---------- Data under study
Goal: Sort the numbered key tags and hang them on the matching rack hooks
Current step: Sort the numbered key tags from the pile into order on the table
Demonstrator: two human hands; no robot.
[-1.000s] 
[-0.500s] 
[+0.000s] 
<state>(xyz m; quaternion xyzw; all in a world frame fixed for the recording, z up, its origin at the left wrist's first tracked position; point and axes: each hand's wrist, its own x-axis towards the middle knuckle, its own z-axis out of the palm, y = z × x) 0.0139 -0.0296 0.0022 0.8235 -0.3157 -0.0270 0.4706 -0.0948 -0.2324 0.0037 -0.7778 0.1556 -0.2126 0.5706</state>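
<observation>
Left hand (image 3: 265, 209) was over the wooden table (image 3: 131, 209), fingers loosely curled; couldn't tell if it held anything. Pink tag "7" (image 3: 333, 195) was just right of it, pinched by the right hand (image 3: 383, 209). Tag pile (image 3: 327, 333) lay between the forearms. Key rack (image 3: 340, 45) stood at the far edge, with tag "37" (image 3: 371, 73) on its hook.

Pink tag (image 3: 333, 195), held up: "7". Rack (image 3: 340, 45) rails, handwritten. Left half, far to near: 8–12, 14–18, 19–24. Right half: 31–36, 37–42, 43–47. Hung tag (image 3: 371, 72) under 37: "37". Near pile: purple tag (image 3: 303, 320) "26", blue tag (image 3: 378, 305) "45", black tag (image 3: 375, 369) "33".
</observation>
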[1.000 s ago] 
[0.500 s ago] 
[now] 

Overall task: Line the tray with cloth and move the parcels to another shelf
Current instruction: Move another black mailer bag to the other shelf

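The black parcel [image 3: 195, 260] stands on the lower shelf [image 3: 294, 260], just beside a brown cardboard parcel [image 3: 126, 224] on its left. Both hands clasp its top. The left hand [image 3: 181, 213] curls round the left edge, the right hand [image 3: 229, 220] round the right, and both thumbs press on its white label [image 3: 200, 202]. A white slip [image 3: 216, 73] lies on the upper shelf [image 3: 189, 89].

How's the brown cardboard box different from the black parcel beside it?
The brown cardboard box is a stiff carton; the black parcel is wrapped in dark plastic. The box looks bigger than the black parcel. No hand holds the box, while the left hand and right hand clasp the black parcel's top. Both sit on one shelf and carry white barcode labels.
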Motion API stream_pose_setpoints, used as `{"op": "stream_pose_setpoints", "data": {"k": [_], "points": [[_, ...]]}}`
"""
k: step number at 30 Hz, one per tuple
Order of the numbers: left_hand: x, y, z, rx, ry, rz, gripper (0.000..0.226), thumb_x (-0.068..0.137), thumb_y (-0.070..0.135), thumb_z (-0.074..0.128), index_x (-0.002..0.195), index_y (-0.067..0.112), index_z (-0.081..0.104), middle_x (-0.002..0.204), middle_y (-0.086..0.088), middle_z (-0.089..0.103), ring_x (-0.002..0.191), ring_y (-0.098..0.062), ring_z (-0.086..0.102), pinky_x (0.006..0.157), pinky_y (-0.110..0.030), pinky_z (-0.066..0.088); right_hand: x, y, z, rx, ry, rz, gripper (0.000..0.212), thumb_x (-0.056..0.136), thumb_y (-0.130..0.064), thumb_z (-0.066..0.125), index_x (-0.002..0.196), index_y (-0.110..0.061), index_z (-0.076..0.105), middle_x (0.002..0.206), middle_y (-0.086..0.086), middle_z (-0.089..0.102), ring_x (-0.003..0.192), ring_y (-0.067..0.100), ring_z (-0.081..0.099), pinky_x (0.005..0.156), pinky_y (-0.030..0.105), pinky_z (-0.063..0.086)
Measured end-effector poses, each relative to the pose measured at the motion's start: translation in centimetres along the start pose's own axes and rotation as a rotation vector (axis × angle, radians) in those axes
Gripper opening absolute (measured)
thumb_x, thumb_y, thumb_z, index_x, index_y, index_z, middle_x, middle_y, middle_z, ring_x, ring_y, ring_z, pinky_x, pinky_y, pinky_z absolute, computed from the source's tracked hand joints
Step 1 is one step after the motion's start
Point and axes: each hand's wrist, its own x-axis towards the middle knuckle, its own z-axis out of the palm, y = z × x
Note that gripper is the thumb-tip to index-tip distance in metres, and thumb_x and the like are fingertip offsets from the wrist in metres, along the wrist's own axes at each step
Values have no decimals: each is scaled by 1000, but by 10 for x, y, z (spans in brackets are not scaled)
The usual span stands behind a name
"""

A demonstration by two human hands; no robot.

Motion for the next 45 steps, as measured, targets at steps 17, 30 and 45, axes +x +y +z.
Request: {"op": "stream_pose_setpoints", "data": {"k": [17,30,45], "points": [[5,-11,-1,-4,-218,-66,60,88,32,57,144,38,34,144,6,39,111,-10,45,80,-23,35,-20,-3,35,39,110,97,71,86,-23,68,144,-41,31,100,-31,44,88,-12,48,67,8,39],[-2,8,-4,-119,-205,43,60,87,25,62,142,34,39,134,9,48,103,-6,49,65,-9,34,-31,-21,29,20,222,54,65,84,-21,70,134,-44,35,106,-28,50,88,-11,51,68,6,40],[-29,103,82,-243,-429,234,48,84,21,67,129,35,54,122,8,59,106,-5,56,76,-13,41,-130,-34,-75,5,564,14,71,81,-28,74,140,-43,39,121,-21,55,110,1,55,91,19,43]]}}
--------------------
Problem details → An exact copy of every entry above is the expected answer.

Output for this task →
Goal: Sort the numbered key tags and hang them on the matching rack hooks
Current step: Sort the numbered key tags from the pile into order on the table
Demonstrator: two human hands; no robot.
[-1.000s] 
[-0.500s] 
[+0.000s] 
<state>(xyz m; quaternion xyzw; all in a world frame fixed for the recording, z up, its origin at the left wrist's first tracked position; point and axes: each hand's wrist, its own x-axis towards the middle knuckle, its own z-axis out of the palm, y = z × x) 0.0139 -0.0296 0.0022 0.8235 -0.3157 -0.0270 0.4706 -0.0948 -0.2324 0.0037 -0.7778 0.1556 -0.2126 0.5706</state>
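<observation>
Left hand (image 3: 265, 209) was over the wooden table (image 3: 131, 209), fingers loosely curled; couldn't tell if it held anything. Pink tag "7" (image 3: 333, 195) was just right of it, pinched by the right hand (image 3: 383, 209). Tag pile (image 3: 327, 333) lay between the forearms. Key rack (image 3: 340, 45) stood at the far edge, with tag "37" (image 3: 371, 73) on its hook.

Pink tag (image 3: 333, 195), held up: "7". Rack (image 3: 340, 45) rails, handwritten. Left half, far to near: 8–12, 14–18, 19–24. Right half: 31–36, 37–42, 43–47. Hung tag (image 3: 371, 72) under 37: "37". Near pile: purple tag (image 3: 303, 320) "26", blue tag (image 3: 378, 305) "45", black tag (image 3: 375, 369) "33".
</observation>
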[1.000 s ago] 
[0.500 s ago] 
[now] 

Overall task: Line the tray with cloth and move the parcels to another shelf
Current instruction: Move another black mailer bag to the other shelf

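The black parcel [image 3: 195, 260] stands on the lower shelf [image 3: 294, 260], just beside a brown cardboard parcel [image 3: 126, 224] on its left. Both hands clasp its top. The left hand [image 3: 181, 213] curls round the left edge, the right hand [image 3: 229, 220] round the right, and both thumbs press on its white label [image 3: 200, 202]. A white slip [image 3: 216, 73] lies on the upper shelf [image 3: 189, 89].

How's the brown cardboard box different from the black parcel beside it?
The brown cardboard box is a stiff carton; the black parcel is wrapped in dark plastic. The box looks bigger than the black parcel. No hand holds the box, while the left hand and right hand clasp the black parcel's top. Both sit on one shelf and carry white barcode labels.
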Motion API stream_pose_setpoints, used as `{"op": "stream_pose_setpoints", "data": {"k": [_], "points": [[_, ...]]}}`
"""
k: step number at 30 Hz, one per tuple
Order of the numbers: left_hand: x, y, z, rx, ry, rz, gripper (0.000..0.226), thumb_x (-0.068..0.137), thumb_y (-0.070..0.135), thumb_z (-0.074..0.128), index_x (-0.002..0.195), index_y (-0.067..0.112), index_z (-0.081..0.104), middle_x (-0.002..0.204), middle_y (-0.086..0.088), middle_z (-0.089..0.103), ring_x (-0.002..0.191), ring_y (-0.098..0.062), ring_z (-0.086..0.102), pinky_x (0.006..0.157), pinky_y (-0.110..0.030), pinky_z (-0.066..0.088); right_hand: x, y, z, rx, ry, rz, gripper (0.000..0.212), thumb_x (-0.056..0.136), thumb_y (-0.130..0.064), thumb_z (-0.066..0.125), index_x (-0.002..0.196), index_y (-0.110..0.061), index_z (-0.076..0.105), middle_x (0.002..0.206), middle_y (-0.086..0.086), middle_z (-0.089..0.102), ring_x (-0.003..0.192), ring_y (-0.067..0.100), ring_z (-0.081..0.099), pinky_x (0.005..0.156), pinky_y (-0.030..0.105), pinky_z (-0.063..0.086)
Measured end-effector poses, each relative to the pose measured at the motion's start: translation in centimetres along the start pose's own axes and rotation as a rotation vector (axis × angle, radians) in those axes
Gripper opening absolute (measured)
thumb_x, thumb_y, thumb_z, index_x, index_y, index_z, middle_x, middle_y, middle_z, ring_x, ring_y, ring_z, pinky_x, pinky_y, pinky_z absolute, computed from the source's tracked hand joints
Step 1 is one step after the motion's start
Point and axes: each hand's wrist, its own x-axis towards the middle knuckle, its own z-axis out of the palm, y = z × x
Note that gripper is the thumb-tip to index-tip distance in metres, and thumb_x and the like are fingertip offsets from the wrist in metres, along the wrist's own axes at each step
Values have no decimals: each is scaled by 1000, but by 10 for x, y, z (spans in brackets are not scaled)
The usual span stands behind a name
"""

A demonstration by two human hands; no robot.

Motion for the next 45 steps, as measured, targets at steps 17, 30 and 45, axes +x +y +z.
Request: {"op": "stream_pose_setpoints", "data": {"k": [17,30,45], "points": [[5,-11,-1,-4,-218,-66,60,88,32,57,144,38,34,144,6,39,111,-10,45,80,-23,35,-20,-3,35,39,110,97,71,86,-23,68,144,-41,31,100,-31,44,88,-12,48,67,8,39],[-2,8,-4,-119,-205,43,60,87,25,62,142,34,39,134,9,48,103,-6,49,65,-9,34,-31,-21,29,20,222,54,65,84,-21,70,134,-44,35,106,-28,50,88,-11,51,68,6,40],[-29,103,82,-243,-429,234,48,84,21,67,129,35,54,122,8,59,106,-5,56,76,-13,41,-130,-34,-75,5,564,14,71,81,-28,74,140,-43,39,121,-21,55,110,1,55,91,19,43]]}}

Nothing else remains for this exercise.